**Exercise**
What is the number of lines in the data that contain "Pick"? Respond with nothing else.

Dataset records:

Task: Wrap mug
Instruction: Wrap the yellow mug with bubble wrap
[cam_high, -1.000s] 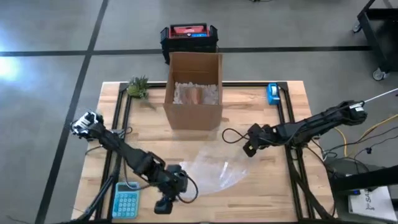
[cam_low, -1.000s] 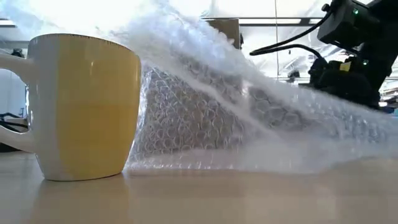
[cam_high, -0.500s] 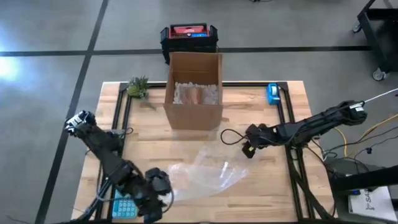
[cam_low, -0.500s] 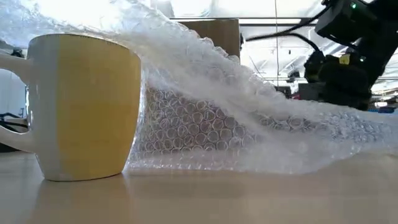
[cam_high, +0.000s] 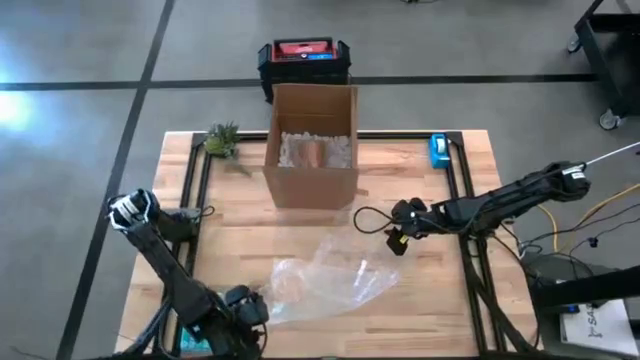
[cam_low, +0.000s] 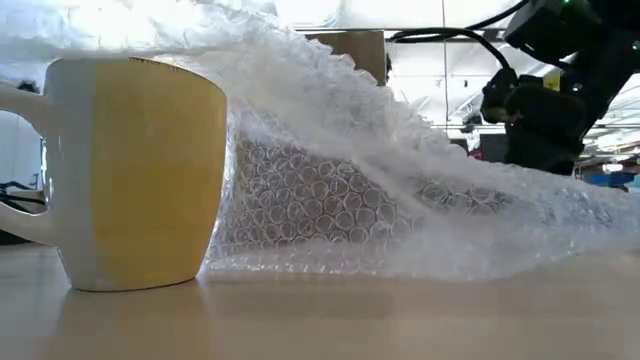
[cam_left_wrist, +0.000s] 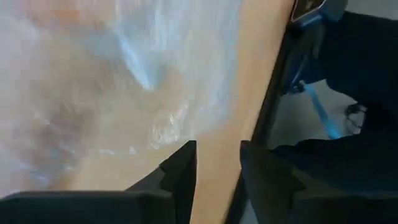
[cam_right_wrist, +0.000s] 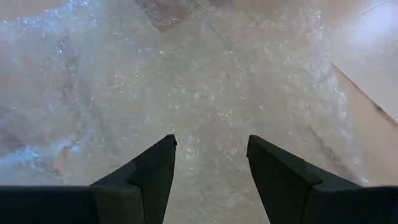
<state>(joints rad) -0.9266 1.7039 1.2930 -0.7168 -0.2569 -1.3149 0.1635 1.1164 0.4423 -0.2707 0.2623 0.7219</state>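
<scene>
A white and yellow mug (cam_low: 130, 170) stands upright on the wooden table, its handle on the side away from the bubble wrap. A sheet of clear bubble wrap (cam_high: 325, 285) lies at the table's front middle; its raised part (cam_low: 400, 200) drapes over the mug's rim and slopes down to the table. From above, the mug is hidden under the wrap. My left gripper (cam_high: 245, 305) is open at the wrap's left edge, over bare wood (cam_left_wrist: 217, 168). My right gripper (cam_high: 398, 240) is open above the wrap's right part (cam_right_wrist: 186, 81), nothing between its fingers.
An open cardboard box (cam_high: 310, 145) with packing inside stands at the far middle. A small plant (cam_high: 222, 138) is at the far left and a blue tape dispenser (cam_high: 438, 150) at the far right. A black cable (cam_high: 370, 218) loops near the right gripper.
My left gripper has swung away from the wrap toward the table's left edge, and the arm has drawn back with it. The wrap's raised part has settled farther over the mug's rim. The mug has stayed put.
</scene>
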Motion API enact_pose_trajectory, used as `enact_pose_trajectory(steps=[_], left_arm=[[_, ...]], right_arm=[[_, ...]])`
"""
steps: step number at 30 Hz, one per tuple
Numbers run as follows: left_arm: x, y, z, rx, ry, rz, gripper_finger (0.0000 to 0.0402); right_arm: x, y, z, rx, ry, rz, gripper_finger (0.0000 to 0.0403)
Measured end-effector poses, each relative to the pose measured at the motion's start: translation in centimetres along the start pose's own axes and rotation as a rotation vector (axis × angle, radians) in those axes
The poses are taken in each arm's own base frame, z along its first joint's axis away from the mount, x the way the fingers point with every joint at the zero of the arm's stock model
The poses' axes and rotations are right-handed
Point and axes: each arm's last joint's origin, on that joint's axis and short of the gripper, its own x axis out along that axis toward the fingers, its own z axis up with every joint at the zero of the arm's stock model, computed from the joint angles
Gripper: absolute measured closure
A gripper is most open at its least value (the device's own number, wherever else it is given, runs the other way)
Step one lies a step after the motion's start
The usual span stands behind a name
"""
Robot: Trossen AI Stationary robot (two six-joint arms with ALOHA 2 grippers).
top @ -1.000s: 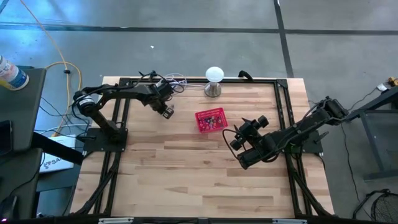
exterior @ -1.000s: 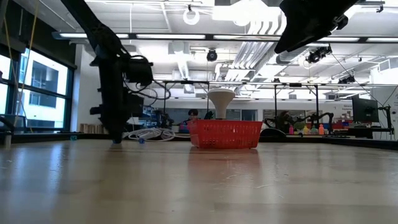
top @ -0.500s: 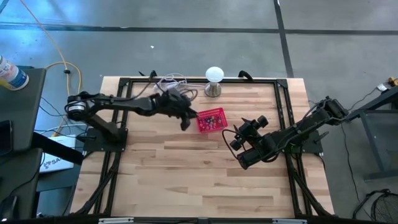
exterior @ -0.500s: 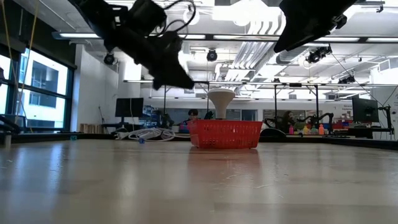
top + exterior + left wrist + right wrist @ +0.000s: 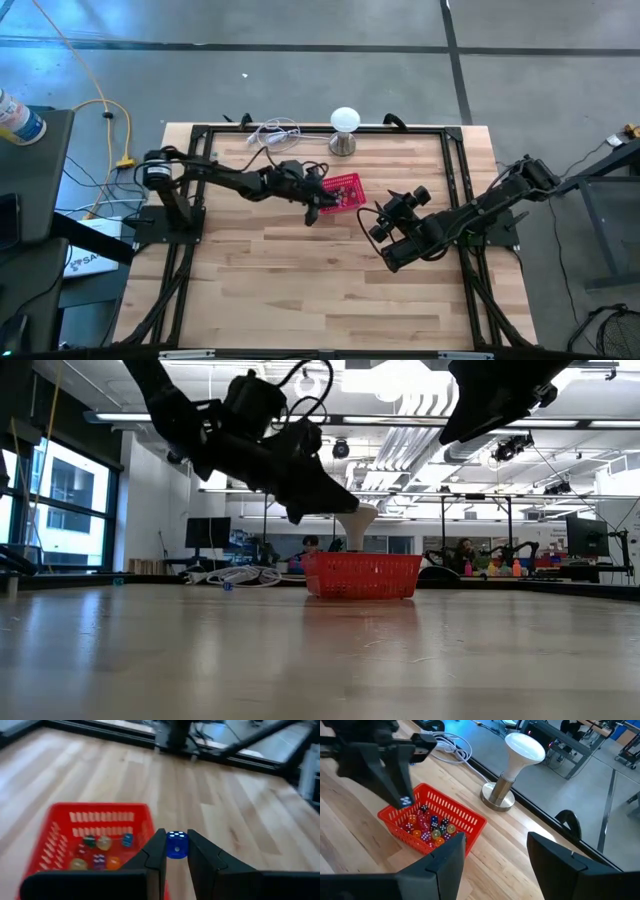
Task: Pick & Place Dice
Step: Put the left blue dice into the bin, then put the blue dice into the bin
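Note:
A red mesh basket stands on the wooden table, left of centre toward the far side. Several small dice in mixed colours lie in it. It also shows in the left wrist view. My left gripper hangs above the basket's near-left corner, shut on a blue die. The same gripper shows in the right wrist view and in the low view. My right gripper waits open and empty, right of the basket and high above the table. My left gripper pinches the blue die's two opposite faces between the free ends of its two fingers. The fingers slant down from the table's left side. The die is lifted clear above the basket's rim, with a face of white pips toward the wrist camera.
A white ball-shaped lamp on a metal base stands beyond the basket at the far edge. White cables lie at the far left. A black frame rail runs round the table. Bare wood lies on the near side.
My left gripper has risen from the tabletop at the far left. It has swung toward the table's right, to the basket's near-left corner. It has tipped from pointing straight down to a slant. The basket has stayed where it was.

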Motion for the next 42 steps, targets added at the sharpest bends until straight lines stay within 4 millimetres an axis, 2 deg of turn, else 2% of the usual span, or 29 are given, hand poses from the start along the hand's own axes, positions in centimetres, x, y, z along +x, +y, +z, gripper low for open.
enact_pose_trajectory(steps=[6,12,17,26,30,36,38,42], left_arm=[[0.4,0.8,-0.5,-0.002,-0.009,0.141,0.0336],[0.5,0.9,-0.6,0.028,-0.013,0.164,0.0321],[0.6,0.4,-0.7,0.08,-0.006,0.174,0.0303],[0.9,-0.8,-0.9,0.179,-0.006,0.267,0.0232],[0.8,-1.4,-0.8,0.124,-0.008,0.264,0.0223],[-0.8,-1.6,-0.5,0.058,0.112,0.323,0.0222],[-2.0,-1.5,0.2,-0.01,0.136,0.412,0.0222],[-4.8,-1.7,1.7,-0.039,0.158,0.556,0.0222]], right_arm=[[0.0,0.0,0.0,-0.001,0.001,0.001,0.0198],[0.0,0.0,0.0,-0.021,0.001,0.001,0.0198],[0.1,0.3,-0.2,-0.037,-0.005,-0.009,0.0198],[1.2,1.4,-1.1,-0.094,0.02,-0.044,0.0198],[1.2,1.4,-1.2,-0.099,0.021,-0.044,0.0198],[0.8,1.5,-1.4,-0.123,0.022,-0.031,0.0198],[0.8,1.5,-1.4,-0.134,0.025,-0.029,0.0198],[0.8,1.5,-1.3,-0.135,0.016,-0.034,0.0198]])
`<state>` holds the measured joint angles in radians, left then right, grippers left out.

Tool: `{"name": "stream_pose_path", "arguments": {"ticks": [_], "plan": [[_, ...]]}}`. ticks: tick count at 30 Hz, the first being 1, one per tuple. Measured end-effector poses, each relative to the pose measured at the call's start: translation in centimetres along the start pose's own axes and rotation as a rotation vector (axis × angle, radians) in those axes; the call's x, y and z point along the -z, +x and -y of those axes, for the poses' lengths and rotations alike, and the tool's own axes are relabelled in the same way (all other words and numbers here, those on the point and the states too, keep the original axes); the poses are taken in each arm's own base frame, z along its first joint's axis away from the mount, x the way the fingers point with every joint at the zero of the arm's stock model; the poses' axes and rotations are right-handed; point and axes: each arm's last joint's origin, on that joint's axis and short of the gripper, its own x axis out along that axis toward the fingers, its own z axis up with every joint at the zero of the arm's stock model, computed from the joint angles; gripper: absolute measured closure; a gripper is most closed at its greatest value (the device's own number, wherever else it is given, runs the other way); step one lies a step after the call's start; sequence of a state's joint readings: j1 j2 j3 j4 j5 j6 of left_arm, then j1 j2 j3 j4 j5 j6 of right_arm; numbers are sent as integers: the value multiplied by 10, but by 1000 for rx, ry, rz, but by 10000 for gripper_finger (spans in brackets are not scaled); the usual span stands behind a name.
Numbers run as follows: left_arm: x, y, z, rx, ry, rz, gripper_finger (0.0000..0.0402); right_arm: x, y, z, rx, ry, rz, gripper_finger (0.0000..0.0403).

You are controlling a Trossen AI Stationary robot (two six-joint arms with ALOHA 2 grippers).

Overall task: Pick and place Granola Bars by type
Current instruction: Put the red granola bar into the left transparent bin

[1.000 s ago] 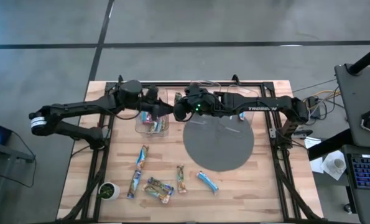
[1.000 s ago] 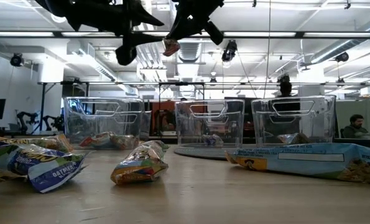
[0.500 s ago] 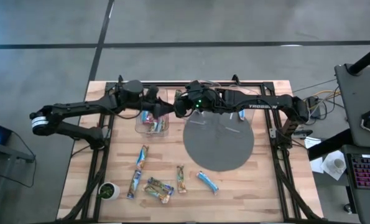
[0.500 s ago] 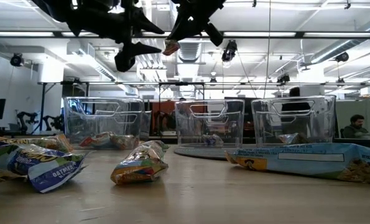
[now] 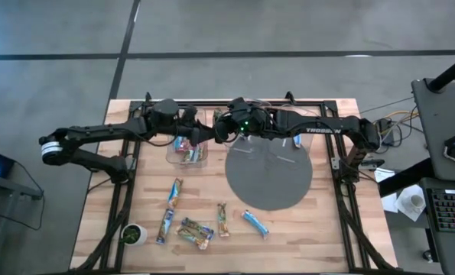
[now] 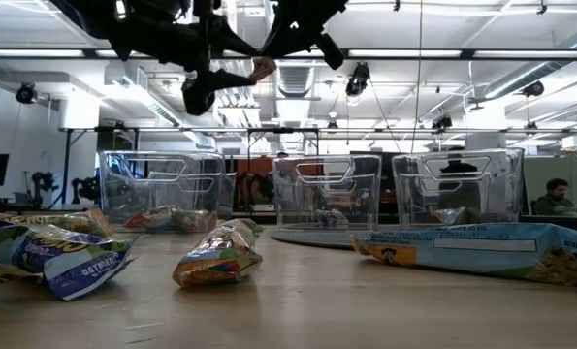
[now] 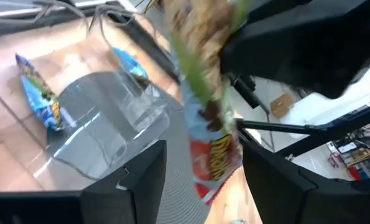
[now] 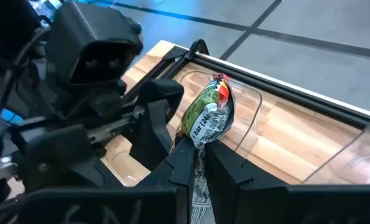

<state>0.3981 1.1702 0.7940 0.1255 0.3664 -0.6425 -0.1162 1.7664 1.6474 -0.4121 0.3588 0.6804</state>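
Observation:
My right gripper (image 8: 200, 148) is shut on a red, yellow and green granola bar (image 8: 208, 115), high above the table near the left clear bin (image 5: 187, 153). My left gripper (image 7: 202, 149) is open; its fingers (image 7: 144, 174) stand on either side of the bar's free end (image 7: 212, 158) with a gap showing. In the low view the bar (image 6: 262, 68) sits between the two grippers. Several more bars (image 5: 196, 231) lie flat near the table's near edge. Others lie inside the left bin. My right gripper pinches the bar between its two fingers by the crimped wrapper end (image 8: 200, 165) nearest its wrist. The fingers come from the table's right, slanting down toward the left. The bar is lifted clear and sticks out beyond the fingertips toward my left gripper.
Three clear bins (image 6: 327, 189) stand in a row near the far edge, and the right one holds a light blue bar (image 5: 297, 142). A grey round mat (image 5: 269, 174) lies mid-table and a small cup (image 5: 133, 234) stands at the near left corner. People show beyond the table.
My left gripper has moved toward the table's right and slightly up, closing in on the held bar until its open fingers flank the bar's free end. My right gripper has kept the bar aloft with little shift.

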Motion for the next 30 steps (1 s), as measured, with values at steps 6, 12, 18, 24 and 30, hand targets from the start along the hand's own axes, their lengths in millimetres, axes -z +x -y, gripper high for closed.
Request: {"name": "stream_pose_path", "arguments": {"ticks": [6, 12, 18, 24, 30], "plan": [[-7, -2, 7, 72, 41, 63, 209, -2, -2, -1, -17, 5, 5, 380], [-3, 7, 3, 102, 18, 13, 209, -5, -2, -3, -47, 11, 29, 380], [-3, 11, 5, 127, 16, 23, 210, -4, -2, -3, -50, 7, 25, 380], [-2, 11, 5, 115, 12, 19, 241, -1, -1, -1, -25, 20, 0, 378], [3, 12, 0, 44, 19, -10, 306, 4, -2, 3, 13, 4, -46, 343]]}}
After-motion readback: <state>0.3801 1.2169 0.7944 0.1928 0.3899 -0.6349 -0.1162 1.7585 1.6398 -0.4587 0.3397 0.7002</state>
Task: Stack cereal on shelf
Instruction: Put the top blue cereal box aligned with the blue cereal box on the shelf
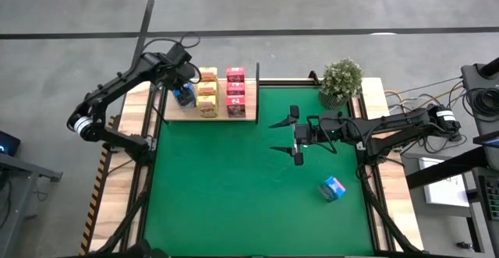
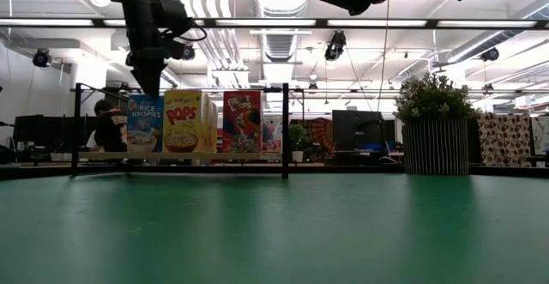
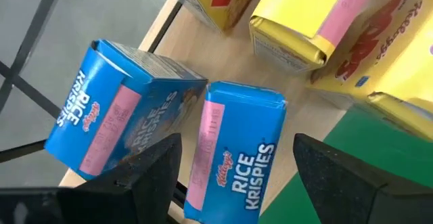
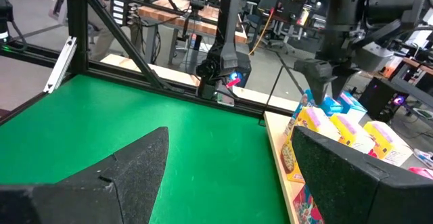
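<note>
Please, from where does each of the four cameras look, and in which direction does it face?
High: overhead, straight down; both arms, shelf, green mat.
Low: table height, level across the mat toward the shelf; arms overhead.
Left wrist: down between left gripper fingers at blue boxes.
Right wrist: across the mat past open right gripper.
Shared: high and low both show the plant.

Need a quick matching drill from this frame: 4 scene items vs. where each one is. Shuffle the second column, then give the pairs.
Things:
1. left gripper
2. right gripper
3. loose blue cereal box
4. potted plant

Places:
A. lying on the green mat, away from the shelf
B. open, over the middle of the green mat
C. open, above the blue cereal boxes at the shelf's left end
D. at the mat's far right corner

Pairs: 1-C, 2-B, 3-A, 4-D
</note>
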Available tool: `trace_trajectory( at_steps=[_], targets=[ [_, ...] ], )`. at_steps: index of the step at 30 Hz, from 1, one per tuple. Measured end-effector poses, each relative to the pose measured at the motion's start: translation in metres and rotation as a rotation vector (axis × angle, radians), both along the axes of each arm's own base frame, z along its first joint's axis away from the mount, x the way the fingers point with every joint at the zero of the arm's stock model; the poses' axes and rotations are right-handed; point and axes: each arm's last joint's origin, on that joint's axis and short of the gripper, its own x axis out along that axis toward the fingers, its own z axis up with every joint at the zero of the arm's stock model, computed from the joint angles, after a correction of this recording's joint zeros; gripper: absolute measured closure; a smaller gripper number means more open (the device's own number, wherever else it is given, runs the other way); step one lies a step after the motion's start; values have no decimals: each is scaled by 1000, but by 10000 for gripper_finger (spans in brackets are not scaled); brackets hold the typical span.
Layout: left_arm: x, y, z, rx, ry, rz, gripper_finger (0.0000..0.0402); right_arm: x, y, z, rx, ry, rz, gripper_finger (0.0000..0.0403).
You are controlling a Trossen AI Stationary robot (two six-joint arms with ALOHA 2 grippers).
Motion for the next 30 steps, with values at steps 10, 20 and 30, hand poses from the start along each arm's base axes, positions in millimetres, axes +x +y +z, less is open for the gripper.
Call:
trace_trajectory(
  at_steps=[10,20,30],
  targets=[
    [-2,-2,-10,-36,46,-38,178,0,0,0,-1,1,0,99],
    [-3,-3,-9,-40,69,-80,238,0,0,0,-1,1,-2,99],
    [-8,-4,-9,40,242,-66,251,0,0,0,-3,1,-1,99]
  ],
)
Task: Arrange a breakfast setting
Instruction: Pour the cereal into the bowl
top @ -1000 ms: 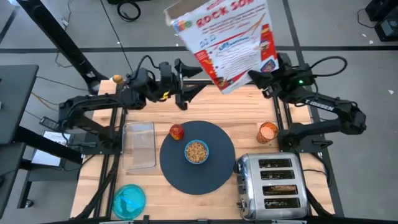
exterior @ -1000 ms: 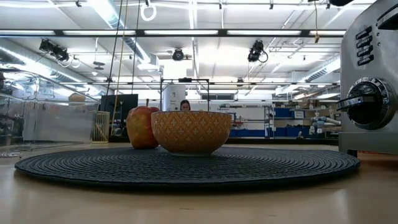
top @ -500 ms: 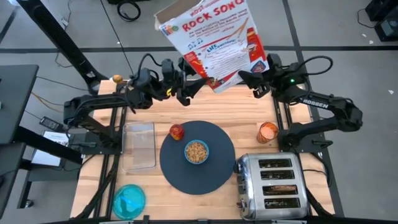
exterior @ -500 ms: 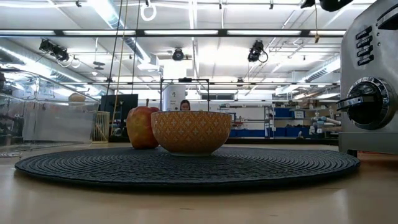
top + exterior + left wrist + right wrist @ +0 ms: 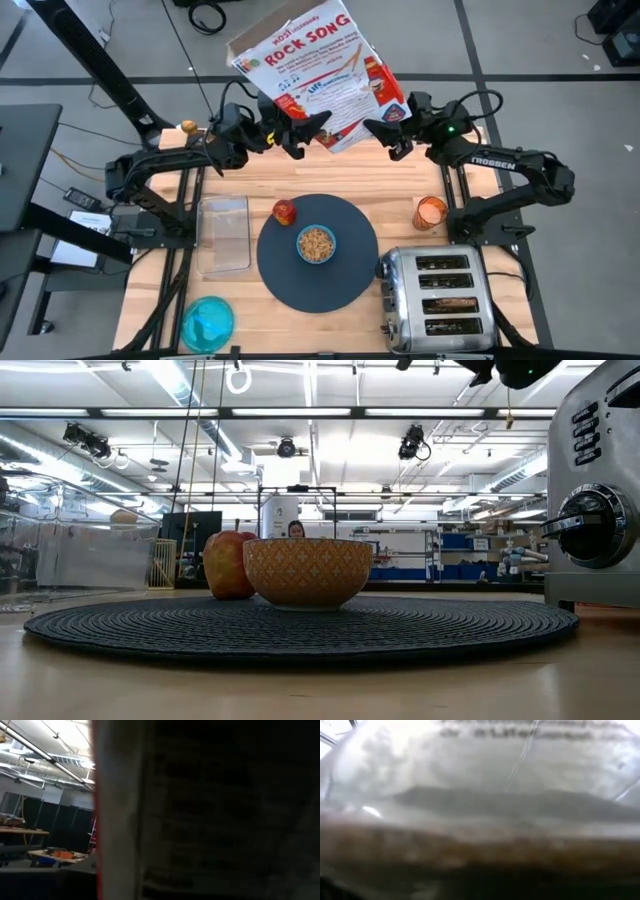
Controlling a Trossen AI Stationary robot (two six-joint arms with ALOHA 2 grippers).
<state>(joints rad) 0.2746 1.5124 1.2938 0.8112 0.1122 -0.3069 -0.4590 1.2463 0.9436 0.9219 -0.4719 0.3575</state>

**Answer to this problem**
2